Word for word, give every line of the listing again.
════
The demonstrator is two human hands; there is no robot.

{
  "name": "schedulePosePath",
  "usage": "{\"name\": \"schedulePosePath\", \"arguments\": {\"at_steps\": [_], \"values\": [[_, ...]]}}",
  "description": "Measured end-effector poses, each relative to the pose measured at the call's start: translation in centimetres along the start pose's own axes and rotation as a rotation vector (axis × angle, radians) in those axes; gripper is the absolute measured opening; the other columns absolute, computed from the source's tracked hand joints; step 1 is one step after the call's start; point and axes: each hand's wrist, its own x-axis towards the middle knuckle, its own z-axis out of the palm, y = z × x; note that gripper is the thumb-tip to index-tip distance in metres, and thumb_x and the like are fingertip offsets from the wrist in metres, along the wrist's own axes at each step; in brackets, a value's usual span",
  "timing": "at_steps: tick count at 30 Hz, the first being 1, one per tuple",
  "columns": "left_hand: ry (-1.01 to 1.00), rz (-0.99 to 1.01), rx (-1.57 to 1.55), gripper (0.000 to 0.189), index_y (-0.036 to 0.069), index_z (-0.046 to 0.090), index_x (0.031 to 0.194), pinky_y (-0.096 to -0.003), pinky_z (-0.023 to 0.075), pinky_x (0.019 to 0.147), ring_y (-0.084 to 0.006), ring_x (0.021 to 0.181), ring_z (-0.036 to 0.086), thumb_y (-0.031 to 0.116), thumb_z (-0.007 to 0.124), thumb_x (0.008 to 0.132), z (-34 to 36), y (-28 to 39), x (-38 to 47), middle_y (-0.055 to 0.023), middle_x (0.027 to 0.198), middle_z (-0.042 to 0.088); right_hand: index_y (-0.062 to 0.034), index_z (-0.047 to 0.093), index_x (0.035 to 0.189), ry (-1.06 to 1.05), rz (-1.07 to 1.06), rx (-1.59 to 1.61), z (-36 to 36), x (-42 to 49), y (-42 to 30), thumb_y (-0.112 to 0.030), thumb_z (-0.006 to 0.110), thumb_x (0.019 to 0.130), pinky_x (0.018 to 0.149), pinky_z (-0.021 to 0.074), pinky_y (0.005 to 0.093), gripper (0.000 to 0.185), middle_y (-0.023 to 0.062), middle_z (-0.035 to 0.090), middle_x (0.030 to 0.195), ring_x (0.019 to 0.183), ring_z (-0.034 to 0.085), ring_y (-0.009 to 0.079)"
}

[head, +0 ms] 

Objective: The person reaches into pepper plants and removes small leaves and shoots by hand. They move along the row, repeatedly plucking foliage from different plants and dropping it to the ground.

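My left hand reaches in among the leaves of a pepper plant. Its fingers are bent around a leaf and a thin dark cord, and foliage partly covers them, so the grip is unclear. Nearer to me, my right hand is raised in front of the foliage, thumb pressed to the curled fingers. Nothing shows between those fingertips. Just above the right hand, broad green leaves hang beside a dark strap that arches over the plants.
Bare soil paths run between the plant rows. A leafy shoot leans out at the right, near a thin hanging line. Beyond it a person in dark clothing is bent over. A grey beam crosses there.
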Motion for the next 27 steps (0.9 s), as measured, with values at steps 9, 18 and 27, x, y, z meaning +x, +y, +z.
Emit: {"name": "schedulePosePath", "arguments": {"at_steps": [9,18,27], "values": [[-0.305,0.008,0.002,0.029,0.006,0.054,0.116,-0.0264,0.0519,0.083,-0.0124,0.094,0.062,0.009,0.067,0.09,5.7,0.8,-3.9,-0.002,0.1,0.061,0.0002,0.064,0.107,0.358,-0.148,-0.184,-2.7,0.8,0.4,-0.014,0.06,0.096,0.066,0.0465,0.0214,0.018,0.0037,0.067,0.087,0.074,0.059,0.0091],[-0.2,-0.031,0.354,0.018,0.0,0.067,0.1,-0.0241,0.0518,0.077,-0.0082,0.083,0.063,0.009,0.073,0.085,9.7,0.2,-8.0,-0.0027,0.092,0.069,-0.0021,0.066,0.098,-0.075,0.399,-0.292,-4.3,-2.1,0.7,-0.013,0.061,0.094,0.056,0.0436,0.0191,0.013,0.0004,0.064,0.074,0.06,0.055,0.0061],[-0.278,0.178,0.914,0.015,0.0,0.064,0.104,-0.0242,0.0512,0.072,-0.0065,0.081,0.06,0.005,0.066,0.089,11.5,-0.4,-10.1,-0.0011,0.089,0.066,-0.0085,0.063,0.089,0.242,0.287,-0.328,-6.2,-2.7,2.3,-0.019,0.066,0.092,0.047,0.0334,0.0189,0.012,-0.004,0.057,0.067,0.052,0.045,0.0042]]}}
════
#### [Answer to this exercise]
The demonstrator is two human hands; there is no robot.

{
  "name": "schedulePosePath",
  "usage": "{\"name\": \"schedulePosePath\", \"arguments\": {\"at_steps\": [_], \"values\": [[_, ...]]}}",
  "description": "Measured end-effector poses, each relative to the pose measured at the call's start: translation in centimetres along the start pose's own axes and rotation as a rotation vector (axis × angle, radians) in those axes; gripper is the absolute measured opening; the other columns absolute, computed from the source's tracked hand joints; step 1 is one step after the call's start; point and axes: each hand's wrist, its own x-axis towards the middle knuckle, its own z-axis out of the palm, y = z × x; note that gripper is the thumb-tip to index-tip distance in metres, and thumb_x and the like are fingertip offsets from the wrist in metres, along the wrist's own axes at each step; in brackets, a value's usual span",
  "timing": "at_steps: tick count at 30 Hz, the first being 1, one per tuple",
  "columns": "left_hand: ry (-1.01 to 1.00), rz (-0.99 to 1.01), rx (-1.57 to 1.55), gripper (0.000 to 0.189), index_y (-0.036 to 0.069), index_z (-0.046 to 0.090), index_x (0.031 to 0.194), pinky_y (-0.096 to -0.003), pinky_z (-0.023 to 0.075), pinky_x (0.019 to 0.147), ring_y (-0.084 to 0.006), ring_x (0.021 to 0.181), ring_z (-0.036 to 0.086), thumb_y (-0.031 to 0.116), thumb_z (-0.007 to 0.124), thumb_x (0.008 to 0.132), z (-34 to 36), y (-28 to 39), x (-38 to 47), middle_y (-0.055 to 0.023), middle_x (0.027 to 0.198), middle_z (-0.042 to 0.088); right_hand: index_y (-0.062 to 0.034), index_z (-0.047 to 0.093), index_x (0.035 to 0.189), ry (-1.06 to 1.05), rz (-1.07 to 1.06), rx (-1.59 to 1.61), z (-36 to 36), x (-42 to 49), y (-42 to 30), thumb_y (-0.112 to 0.030), thumb_z (-0.006 to 0.110), thumb_x (0.019 to 0.130), pinky_x (0.018 to 0.149), pinky_z (-0.021 to 0.074), pinky_y (0.005 to 0.093), gripper (0.000 to 0.185), middle_y (-0.023 to 0.062), middle_z (-0.035 to 0.090), middle_x (0.030 to 0.195), ring_x (0.019 to 0.183), ring_z (-0.034 to 0.085), ring_y (-0.009 to 0.079)"
}

[head, +0 ms] 

Objective: The person reaches into pepper plants and removes small leaves and shoots by hand. They move along the row, repeatedly plucking foliage from different plants and dropping it to the ground.

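My left hand reaches in among the leaves of a pepper plant. Its fingers are bent around a leaf and a thin dark cord, and foliage partly covers them, so the grip is unclear. Nearer to me, my right hand is raised in front of the foliage, thumb pressed to the curled fingers. Nothing shows between those fingertips. Just above the right hand, broad green leaves hang beside a dark strap that arches over the plants.
Bare soil paths run between the plant rows. A leafy shoot leans out at the right, near a thin hanging line. Beyond it a person in dark clothing is bent over. A grey beam crosses there.
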Motion for the next 27 steps (0.9 s), as measured, with values at steps 9, 18 and 27, x, y, z meaning +x, +y, +z.
Emit: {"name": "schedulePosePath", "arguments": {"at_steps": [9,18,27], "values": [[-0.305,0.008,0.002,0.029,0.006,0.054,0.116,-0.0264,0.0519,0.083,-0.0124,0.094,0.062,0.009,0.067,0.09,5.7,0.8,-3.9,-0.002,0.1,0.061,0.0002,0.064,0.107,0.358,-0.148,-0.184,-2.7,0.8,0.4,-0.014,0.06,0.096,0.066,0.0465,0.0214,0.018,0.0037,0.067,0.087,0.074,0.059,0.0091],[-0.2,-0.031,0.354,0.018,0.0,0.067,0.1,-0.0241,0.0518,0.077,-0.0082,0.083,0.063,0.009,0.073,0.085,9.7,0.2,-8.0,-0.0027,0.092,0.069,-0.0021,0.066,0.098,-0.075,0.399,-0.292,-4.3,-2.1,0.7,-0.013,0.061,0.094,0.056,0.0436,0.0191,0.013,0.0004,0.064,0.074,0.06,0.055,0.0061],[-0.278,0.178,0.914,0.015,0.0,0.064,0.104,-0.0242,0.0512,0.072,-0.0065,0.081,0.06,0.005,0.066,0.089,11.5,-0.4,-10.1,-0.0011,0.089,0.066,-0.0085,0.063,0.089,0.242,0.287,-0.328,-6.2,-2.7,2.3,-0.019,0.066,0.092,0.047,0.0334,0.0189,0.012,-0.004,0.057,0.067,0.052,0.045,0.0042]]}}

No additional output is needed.